You are viewing a plain text version of this content. The canonical link for it is here.
Posted to user@hive.apache.org by André Hacker <an...@gmail.com> on 2014/08/05 09:23:18 UTC

Difference between Hive and HCat table?

Hi,

a very simple question: Is there a difference between a table in Hive and a
table in HCat?
In other words: Can I create a table in Hive that is invisible in HCat, or
vice versa?
(Assuming that Hive and HCat point to the same metastore)

>From my understanding, HCat is just a wrapper around the Hive metastore, so
there should be no major difference. This is in line with my experience: If
I create a table via the Hive CLI, it will be shown in HCat too when
running hcat -e "show tables;". And vice versa.

I ask because some online documentation makes me feel that I have to run my
DDL in HCat to make it visible there. At least I didn't find documents that
say that I can use either Hive CLI or HCat.

Thanks,

André Hacker

Re: Difference between Hive and HCat table?

Posted by Peyman Mohajerian <mo...@gmail.com>.
Other tools, e.g. Pig can access HCat and find out what the schema is.

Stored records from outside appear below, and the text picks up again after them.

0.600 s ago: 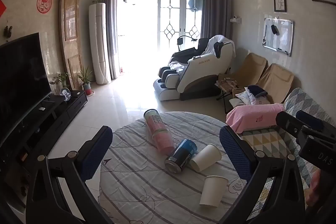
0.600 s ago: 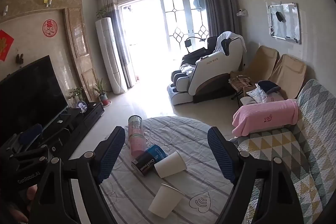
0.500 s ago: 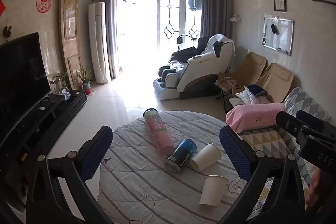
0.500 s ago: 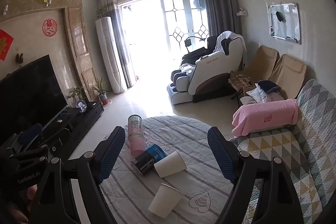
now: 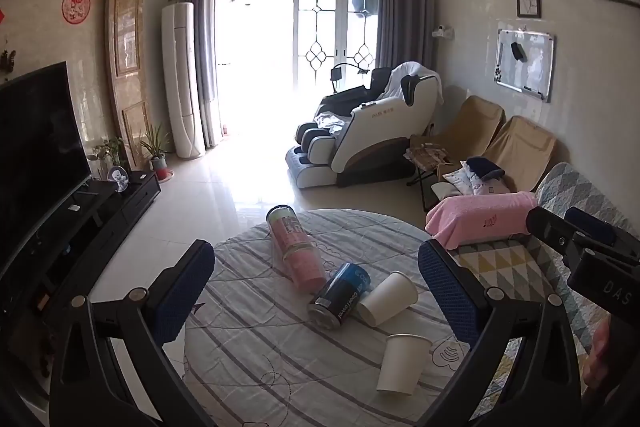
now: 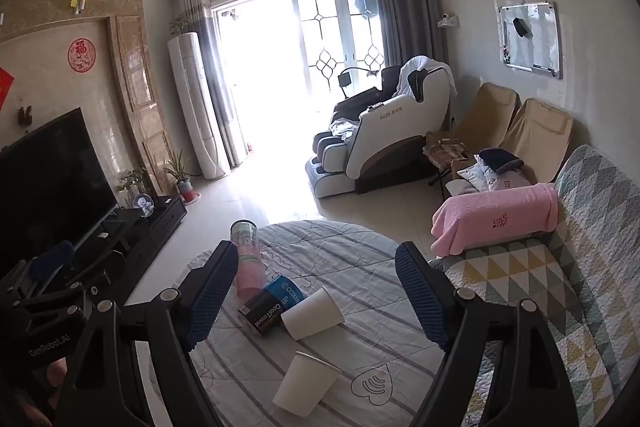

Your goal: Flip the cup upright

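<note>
Two white paper cups lie on their sides on a round table with a striped cloth [image 5: 248, 359]. The nearer cup [image 5: 402, 363] [image 6: 306, 383] lies close to me. The farther cup [image 5: 387, 299] [image 6: 313, 313] lies beside a blue and black can. My left gripper [image 5: 316, 291] is open and empty, held above the table with the cups between and below its fingers. My right gripper [image 6: 316, 297] is open and empty too, above the same cups. Its body also shows at the right edge of the left wrist view [image 5: 592, 259].
A blue and black can [image 5: 340, 295] [image 6: 272, 305] and a pink canister [image 5: 296, 251] [image 6: 248, 263] lie on their sides on the table. A sofa with a quilt and pink towel [image 5: 480, 219] stands right. A TV stand [image 5: 80, 219] is left.
</note>
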The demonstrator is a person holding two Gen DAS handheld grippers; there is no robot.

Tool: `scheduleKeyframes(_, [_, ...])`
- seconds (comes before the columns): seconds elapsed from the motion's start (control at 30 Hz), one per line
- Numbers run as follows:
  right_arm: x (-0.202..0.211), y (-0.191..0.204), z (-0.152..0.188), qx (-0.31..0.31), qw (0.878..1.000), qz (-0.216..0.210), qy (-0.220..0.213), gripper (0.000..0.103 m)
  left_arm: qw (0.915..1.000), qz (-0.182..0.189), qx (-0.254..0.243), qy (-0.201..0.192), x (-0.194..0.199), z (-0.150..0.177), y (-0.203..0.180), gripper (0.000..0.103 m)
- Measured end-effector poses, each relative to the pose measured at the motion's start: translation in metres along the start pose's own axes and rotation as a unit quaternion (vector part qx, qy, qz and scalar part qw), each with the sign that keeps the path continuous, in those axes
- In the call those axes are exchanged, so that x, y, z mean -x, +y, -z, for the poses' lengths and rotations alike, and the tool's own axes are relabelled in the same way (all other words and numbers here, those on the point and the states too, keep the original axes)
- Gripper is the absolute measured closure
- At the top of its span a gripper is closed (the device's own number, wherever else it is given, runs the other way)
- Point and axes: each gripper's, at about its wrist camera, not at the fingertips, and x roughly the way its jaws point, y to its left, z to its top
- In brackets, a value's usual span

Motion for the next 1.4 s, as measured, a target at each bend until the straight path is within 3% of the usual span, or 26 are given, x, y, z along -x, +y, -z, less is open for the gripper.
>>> scheduleKeyframes(1.4, [-0.014,-0.001,-0.001,0.003,1.0,0.0,0.011,0.021,1.0,-0.001,0.0,0.005,-0.013,0.005,0.003,0.0])
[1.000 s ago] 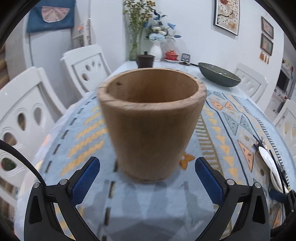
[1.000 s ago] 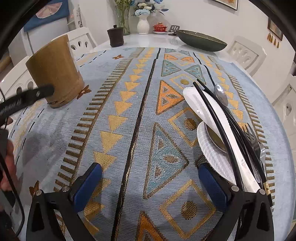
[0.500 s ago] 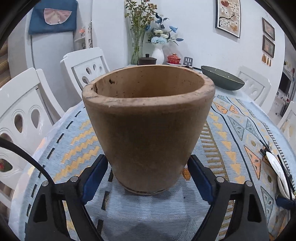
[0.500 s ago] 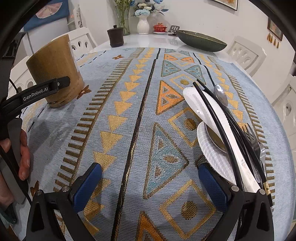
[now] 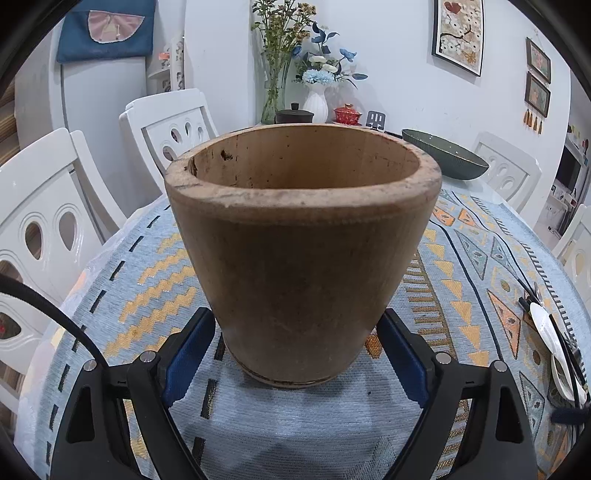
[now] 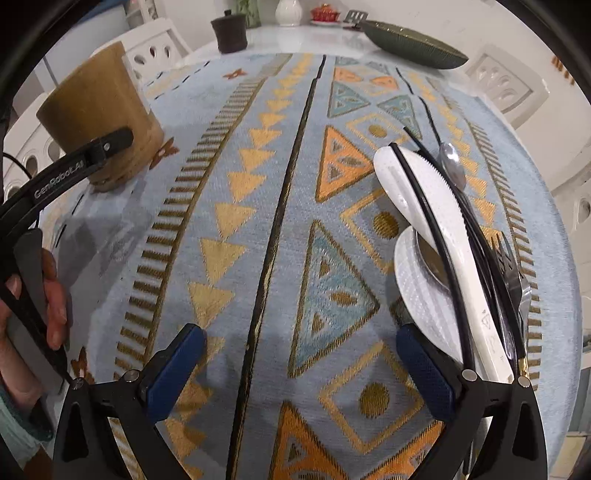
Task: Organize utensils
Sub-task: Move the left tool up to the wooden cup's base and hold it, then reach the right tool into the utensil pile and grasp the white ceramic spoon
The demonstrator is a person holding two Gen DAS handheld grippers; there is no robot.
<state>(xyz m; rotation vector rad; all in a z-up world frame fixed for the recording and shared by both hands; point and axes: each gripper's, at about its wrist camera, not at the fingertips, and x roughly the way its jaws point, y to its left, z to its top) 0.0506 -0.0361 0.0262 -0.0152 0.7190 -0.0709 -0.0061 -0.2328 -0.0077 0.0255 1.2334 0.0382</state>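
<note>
A brown wooden utensil cup [image 5: 301, 251] stands upright on the patterned tablecloth, filling the left wrist view. My left gripper [image 5: 295, 354] straddles its base, blue pads [image 5: 188, 354] close against both sides of it. The cup also shows in the right wrist view [image 6: 99, 114] at far left, with the left gripper's arm across it. My right gripper [image 6: 295, 363] is open and empty above the cloth. A pile of utensils lies to its right: a white knife [image 6: 443, 236], black chopsticks [image 6: 436, 221], a metal spoon [image 6: 452, 166], a fork [image 6: 515, 273] and a white spoon [image 6: 424, 291].
A dark green bowl [image 6: 410, 46] and a dark lidded pot [image 6: 229, 33] stand at the table's far end, with a white vase [image 5: 316, 101] and a red lidded cup [image 5: 347, 114]. White chairs [image 5: 48, 221] ring the table.
The left gripper has moved up to the cup and its jaws have narrowed onto the base. The right gripper has tilted down and sits a little nearer the utensil pile.
</note>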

At
Teradata we look up the meta-data directly from HCat and then read the data
in parallel from HDFS rather than the slower route that is Hiverserver2.
So HCat is an important tool for vendors who want to import/export data to
Hadoop and don't have to have direct dependency on Hive.


On Sat, Aug 9, 2014 at 10:04 AM, André Hacker <an...@gmail.com>
wrote:

> Thank you Andrew and Lefty, that helped a lot with clarification.
>
> So the link tells me that, assuming a single metastore, everything done in
> the HCat CLI will be reflected in Hive CLI and vice versa, but there are
> some features exclusively available in Hive CLI and a few others
> exclusively in HCat CLI (only table groups/permissions as far as I can see).
>
> From my user perspective it still looks a bit redundant to distinguish
> these two CLIs. However, I understand that there are reasons to distinguish
> HCat, which is a very generic metadata layer, and Hive, which is one (the
> most popular one) of many engines running on HCat. The fact that HCat is
> bundled with Hive and at the same time separated was always a bit confusing
> to me, so I wanted to see if I missed something.
>
> So thanks again, this section in the documentation was just what I was
> looking for.
>
> André
> Am 05.08.2014 21:32 schrieb "Lefty Leverenz" <le...@gmail.com>:
>
>> Perhaps this documentation will help:  HCatalog CLI -- Hive CLI
>> <https://cwiki.apache.org/confluence/display/Hive/HCatalog+CLI#HCatalogCLI-HiveCLI>
>> .
>>
>> Also note the section that follows it, which begins "HCatalog supports
>> all Hive Data Definition Language except those operations that require
>> running a MapReduce job."
>>
>> -- Lefty
>>
>>
>> On Tue, Aug 5, 2014 at 5:00 AM, Andrew Mains <an...@kontagent.com>
>> wrote:
>>
>>> André,
>>>
>>> To my knowledge, your understanding is correct--given that both Hive and
>>> HCatalog are pointing to the same metastore instance, all HCatalog table
>>> operations should be
>>> reflected in Hive, and vice versa. You should be able to use the Hive
>>> CLI and hcat interchangeably to execute your DDL.
>>>
>>> Andrew
>>>
>>>
>>> On 8/5/14, 12:23 AM, André Hacker wrote:
>>>
>>>> Hi,
>>>>
>>>> a very simple question: Is there a difference between a table in Hive
>>>> and a table in HCat?
>>>> In other words: Can I create a table in Hive that is invisible in HCat,
>>>> or vice versa?
>>>> (Assuming that Hive and HCat point to the same metastore)
>>>>
>>>> From my understanding, HCat is just a wrapper around the Hive
>>>> metastore, so there should be no major difference. This is in line with my
>>>> experience: If I create a table via the Hive CLI, it will be shown in HCat
>>>> too when running hcat -e "show tables;". And vice versa.
>>>>
>>>> I ask because some online documentation makes me feel that I have to
>>>> run my DDL in HCat to make it visible there. At least I didn't find
>>>> documents that say that I can use either Hive CLI or HCat.
>>>>
>>>> Thanks,
>>>>
>>>> André Hacker
>>>>
>>>>
>>>
>>

Re: Difference between Hive and HCat table?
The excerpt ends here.